The Asia-Pacific region is expected to dominate the market due to its high incidence of infectious diseases, expanding healthcare infrastructure, and growing demand for antibiotics in developing countries. The oral dosage form of amoxicillin, including Augmentin '875', is projected to hold the largest market share due to its convenience and ease of administration[2].

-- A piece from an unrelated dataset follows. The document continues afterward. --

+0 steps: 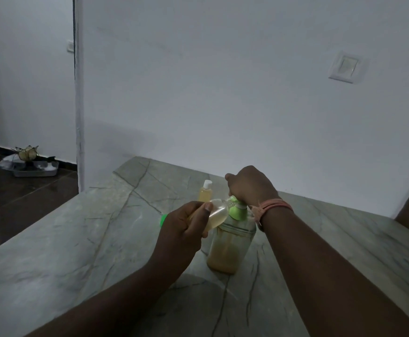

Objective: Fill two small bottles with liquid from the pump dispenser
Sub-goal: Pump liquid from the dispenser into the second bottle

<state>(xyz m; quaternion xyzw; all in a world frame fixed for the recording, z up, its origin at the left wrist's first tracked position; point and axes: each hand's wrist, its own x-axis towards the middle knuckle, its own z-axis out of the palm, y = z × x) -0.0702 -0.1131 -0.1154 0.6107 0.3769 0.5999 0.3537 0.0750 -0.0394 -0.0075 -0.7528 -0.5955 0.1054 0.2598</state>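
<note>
Capped bottle point(205, 193) looks filled. Left hand point(182, 226) fingers clamp second bottle point(216, 214) (partly full); right hand point(248, 184) curled on pump point(236, 207).

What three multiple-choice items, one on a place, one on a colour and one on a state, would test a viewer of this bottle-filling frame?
1. Where does the capped small bottle stand?
A. On the counter beyond the pump dispenser
B. On the floor
C. In the right hand

2. What colour is the pump head of the pump dispenser?
A. Red
B. Green
C. Black

3. How is the small bottle in the left hand held?
A. Upright with its cap on
B. Lying flat on the counter
C. Tilted, with its open mouth at the pump spout

Answers:
1 A: its white cap shows behind the dispenser on the counter.
2 B: light green shows under the right hand, which rests on it.
3 C: it leans toward the spout, partly filled with yellowish liquid.
</note>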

Impact of Regulations and Resistance

Regulatory Requirements

Stringent regulatory requirements for antibiotic approval and manufacturing are crucial in ensuring the safety and efficacy of antibiotics like Augmentin '875'. Governments are also implementing plans to reduce antibiotic prescriptions to combat antimicrobial resistance, which could affect market growth[2].

Antibiotic Resistance

The growing resistance to certain antibiotics, including amoxicillin, is a significant concern. This has led to increased interest in alternative treatment options such as probiotics and immunotherapy, as well as the development of new antibiotics with improved efficacy and safety profiles[3].

Key Takeaways

  • Clinical Trials: Recent trials have shown mixed results, with some indicating no significant benefit of high-dose amoxicillin plus clavulanate over standard doses, while others highlight the superiority of new antibiotics like sulopenem over Augmentin '875' in certain indications.
  • Market Growth: The global amoxicillin market is expected to grow moderately, driven by increasing prevalence of bacterial infections and advancements in drug delivery systems.
  • Regional Dynamics: The Asia-Pacific region is expected to dominate the market, while North America and Europe will also see significant growth.
  • Innovations: Combination therapies, extended-release formulations, and antibiotic stewardship programs will shape the future of the amoxicillin market.

FAQs

What is Augmentin '875' used for?

Augmentin '875' is used to treat various bacterial infections, including urinary tract infections, sinusitis, and skin infections.

What are the recent clinical trial findings related to Augmentin '875'?

Recent trials have shown that high-dose amoxicillin plus clavulanate did not offer significant benefits over standard doses for treating acute sinusitis. However, another trial found that oral sulopenem was superior to Augmentin '875' in treating uncomplicated urinary tract infections.

What is the projected market size of the global amoxicillin market?

The global amoxicillin market is expected to reach USD 4.962 billion by 2026, growing at a CAGR of 1.5%.

Which region is expected to dominate the amoxicillin market?

The Asia-Pacific region is expected to dominate the market due to its high incidence of infectious diseases and expanding healthcare infrastructure.

How is antibiotic resistance impacting the market?

Antibiotic resistance is driving the development of new antibiotics and alternative treatment options, as well as initiatives to reduce antibiotic prescriptions and promote antibiotic stewardship.

Sources

  1. Iterum Therapeutics Announces Positive Topline Results from its Phase 3 REASSURE Clinical Trial of Oral Sulopenem in Uncomplicated Urinary Tract Infections. Iterum Therapeutics, January 30, 2024.
  2. Amoxicillin Antibiotic Report: Trends and Forecasts 2025-2033. Data Insights Market, December 26, 2024.
  3. Amoxicillin Market Size Report, 2023 - 2030. IndustryARC.
  4. High-Dose vs Standard-Dose Amoxicillin Plus Clavulanate for Acute Sinusitis. JAMA Network Open, March 23, 2021.
  5. Amoxicillin Market To Reach USD 4,962.6 Million By 2026. GlobeNewswire, November 4, 2019.